[KEEN TO BE GREEN] Some Issues with Tissues

Meher McArthur

My son and I recently had a miserable head cold that caused us to blow our noses constantly. Out of habit, I rushed to the drug store to buy paper tissues. After a few days, however, I was horrified at the quantity of scrunched-up paper tissues filling our trash cans and being scattered all over the house by our puppy, who loves pulling things out of the trash and ripping them apart. Soon he was sniffling too.

I have long considered paper tissues both hard on the environment and on the skin. Excessive nose blowing on paper tissues can rub a nose raw, while tissues softened with lotion contain such chemicals as Sodium Lauryl Sulfate and petroleum-based mineral oil that may actually cause allergies and skin disorders. But when the nose is running like a leaky faucet, it’s hard not to rely on the absorbency and ease of paper.

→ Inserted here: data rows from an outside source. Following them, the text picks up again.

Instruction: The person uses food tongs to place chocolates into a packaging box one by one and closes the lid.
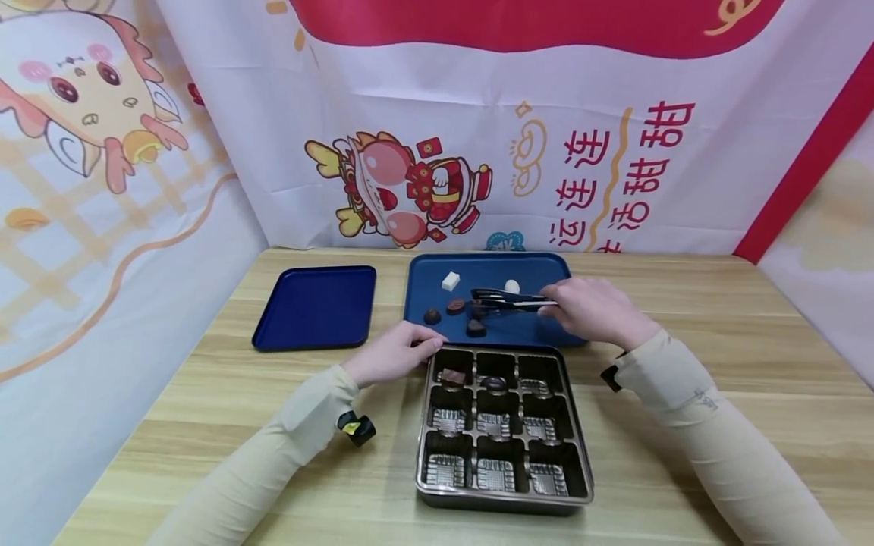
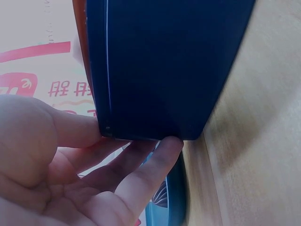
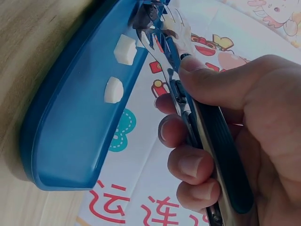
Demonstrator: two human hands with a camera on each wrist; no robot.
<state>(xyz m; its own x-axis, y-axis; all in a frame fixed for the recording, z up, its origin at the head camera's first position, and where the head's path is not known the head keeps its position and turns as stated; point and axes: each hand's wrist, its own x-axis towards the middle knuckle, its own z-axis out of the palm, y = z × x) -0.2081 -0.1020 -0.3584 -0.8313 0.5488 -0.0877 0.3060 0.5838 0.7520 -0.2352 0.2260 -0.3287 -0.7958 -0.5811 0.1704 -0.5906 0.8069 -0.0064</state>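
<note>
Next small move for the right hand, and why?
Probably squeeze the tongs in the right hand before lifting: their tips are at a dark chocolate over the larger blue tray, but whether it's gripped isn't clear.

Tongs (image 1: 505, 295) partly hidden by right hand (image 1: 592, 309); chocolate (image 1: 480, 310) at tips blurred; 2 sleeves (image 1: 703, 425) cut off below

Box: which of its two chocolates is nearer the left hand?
The blocky brown one, in the far-left corner of the box, closest to the left hand. The darker oval one sits to its right.
</note>
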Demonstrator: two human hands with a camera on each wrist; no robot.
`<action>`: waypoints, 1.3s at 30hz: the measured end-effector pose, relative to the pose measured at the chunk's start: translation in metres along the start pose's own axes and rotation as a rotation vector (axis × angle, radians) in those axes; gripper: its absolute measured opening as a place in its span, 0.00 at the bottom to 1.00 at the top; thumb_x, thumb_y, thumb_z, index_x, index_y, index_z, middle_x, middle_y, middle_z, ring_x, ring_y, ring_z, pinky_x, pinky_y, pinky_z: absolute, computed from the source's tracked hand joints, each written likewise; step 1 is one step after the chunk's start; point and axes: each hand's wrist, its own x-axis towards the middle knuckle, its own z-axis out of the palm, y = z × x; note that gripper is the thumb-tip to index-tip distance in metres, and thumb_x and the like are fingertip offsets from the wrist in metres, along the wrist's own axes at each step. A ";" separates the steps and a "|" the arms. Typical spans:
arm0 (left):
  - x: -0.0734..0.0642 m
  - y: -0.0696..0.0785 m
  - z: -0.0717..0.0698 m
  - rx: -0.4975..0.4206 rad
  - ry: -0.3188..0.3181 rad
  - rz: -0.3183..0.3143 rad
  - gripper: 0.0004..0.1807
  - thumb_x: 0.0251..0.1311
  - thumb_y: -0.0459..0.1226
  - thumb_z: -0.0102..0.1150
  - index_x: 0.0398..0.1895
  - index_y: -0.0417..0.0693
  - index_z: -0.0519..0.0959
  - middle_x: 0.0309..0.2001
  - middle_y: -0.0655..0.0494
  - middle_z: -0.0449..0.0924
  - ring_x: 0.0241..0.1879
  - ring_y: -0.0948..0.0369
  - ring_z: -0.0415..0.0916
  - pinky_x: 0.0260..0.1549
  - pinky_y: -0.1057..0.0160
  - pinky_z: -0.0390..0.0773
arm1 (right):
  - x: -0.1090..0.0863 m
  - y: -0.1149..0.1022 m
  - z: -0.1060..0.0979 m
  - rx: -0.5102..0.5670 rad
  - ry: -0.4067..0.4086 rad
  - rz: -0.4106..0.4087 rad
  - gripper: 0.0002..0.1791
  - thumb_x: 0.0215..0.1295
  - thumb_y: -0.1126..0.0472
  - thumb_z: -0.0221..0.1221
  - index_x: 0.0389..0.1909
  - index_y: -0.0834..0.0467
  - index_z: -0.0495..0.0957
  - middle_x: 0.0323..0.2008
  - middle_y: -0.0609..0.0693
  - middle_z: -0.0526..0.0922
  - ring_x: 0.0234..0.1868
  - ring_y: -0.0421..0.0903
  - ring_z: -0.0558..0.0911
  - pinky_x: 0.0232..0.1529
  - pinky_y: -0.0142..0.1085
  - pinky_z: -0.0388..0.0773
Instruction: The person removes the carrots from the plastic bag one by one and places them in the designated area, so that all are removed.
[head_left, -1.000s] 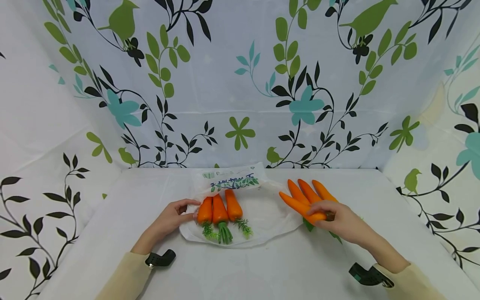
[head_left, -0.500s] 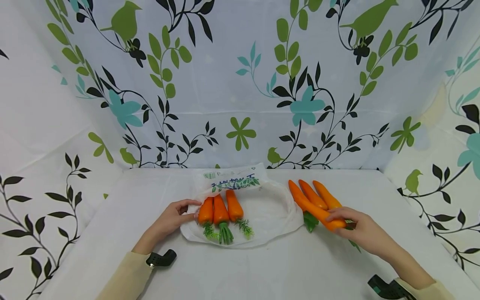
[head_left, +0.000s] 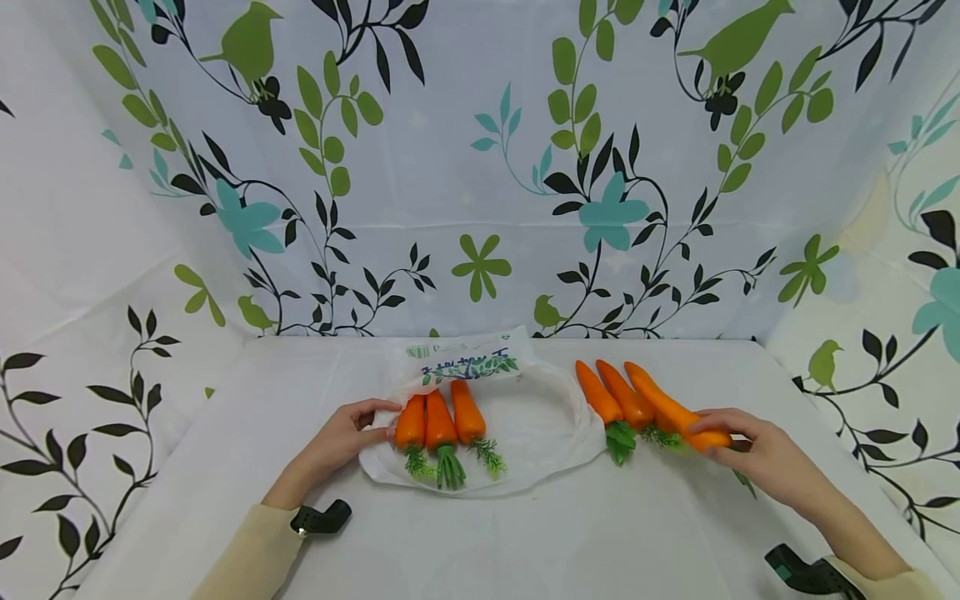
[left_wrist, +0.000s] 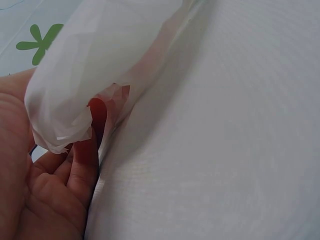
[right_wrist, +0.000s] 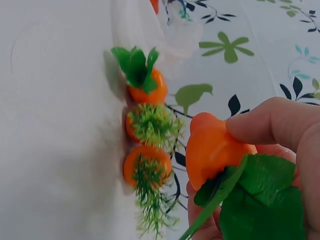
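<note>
My left hand [head_left: 347, 435] pinches the left edge of a white plastic bag [head_left: 525, 429]; in the left wrist view, fingers [left_wrist: 82, 170] curl at its crumpled film. Three orange toy carrots [head_left: 440, 419] with green tops lie in the open bag, tops toward me. My right hand [head_left: 757, 454] grips another carrot [head_left: 693, 429] by its thick end, its narrow end pointing away to the left. Broad green leaves [right_wrist: 262, 195] hang from this carrot in the right wrist view. Beside it, more carrots [right_wrist: 150, 162] stand in a row on the table, one mostly hidden in the head view.
A white cloth [head_left: 480, 550] covers the table. Behind it hangs a curtain [head_left: 480, 167] printed with birds, leaves and flowers. Black wrist cameras [head_left: 321, 517] sit at both sleeves. The printed flap of the bag [head_left: 468, 358] lies folded toward the back.
My right hand has moved rightward with the held carrot, passing over the row from its left side to its right side. The left hand and the bag stay in place.
</note>
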 end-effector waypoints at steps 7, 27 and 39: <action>-0.002 0.002 -0.001 -0.020 -0.004 0.013 0.23 0.58 0.40 0.71 0.57 0.46 0.81 0.57 0.47 0.76 0.46 0.52 0.67 0.45 0.60 0.67 | 0.001 0.013 -0.010 -0.013 -0.001 0.058 0.14 0.67 0.63 0.64 0.52 0.55 0.82 0.60 0.60 0.76 0.48 0.28 0.72 0.42 0.31 0.77; -0.001 0.001 -0.001 0.007 0.005 0.004 0.22 0.58 0.42 0.71 0.56 0.47 0.81 0.55 0.48 0.76 0.46 0.52 0.66 0.43 0.61 0.66 | 0.010 0.055 -0.022 -0.040 -0.013 0.235 0.19 0.70 0.58 0.59 0.58 0.64 0.78 0.60 0.68 0.74 0.53 0.62 0.71 0.38 0.39 0.75; -0.002 0.003 -0.002 0.001 0.002 -0.005 0.23 0.59 0.42 0.71 0.57 0.48 0.81 0.57 0.48 0.76 0.48 0.52 0.66 0.47 0.58 0.67 | 0.024 0.072 -0.014 -0.044 -0.063 0.257 0.20 0.69 0.59 0.59 0.59 0.63 0.78 0.57 0.66 0.76 0.48 0.56 0.74 0.41 0.40 0.73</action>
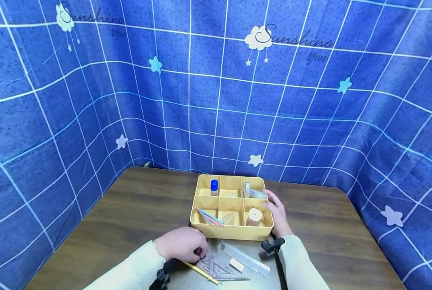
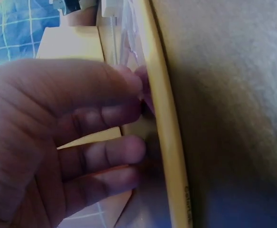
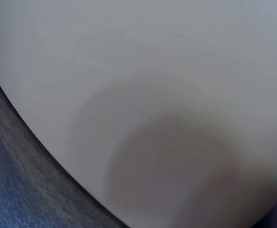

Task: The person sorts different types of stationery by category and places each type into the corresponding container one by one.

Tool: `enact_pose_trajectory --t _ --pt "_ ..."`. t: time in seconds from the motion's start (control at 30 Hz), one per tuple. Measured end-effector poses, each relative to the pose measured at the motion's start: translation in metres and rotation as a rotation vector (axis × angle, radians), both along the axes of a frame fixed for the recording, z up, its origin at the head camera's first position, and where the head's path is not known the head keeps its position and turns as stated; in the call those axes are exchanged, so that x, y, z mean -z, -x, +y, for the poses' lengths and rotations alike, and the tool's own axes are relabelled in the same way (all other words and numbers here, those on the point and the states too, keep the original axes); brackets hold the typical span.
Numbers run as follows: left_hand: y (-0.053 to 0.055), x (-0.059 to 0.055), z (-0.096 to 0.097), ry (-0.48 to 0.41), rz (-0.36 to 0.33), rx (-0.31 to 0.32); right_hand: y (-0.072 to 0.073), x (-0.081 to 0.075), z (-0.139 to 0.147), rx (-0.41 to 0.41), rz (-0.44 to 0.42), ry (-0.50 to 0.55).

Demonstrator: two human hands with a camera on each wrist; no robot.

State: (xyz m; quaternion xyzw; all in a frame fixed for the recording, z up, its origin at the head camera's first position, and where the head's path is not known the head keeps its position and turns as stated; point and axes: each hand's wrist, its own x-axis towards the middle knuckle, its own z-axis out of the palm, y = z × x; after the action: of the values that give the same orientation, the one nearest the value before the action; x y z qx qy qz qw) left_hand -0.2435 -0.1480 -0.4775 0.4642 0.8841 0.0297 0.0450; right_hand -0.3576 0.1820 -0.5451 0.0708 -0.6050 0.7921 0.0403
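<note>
My left hand (image 1: 183, 243) is in front of a yellow organizer box (image 1: 234, 232), thumb and index finger pinching the edge of a clear purplish set square (image 1: 212, 266). In the left wrist view the other fingers are loosely curled, and a yellow pencil (image 2: 164, 104) runs past the fingertips. On the box's right side my right hand (image 1: 279, 217) grips the wall, its fingers over the rim. The box's pale wall (image 3: 129, 52) fills most of the right wrist view. Beside the set square lie a white eraser (image 1: 236, 265) and a clear ruler (image 1: 245, 257).
Inside the box's compartments are a blue-capped glue stick (image 1: 214, 187), colored pencils (image 1: 209, 217), a clear protractor (image 1: 229, 219), a pale roll (image 1: 254, 217) and small clear-and-white boxes (image 1: 256, 193). A blue grid curtain (image 1: 216, 92) surrounds the wooden table (image 1: 129, 209).
</note>
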Motion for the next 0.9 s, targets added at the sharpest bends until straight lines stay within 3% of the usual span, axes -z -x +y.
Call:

Photo by David Mulder / Flickr Creative Commons

Recently, I was sorting through a bag of old fabrics and discovered a collection of cotton handkerchiefs that I used as a child. Some were my mother’s; others I’d made myself and embroidered with my name, flowers or pictures of Snoopy. These charming—and very soft—handkerchiefs have been sitting around unused for years, while I have been blowing my way through hundreds of wasteful paper tissues. Perhaps this cold season, it’s time to revive the old cloth hankie. I’m not sure my family—or the puppy—will be up for it, but I’m willing to go retro when I blow my nose.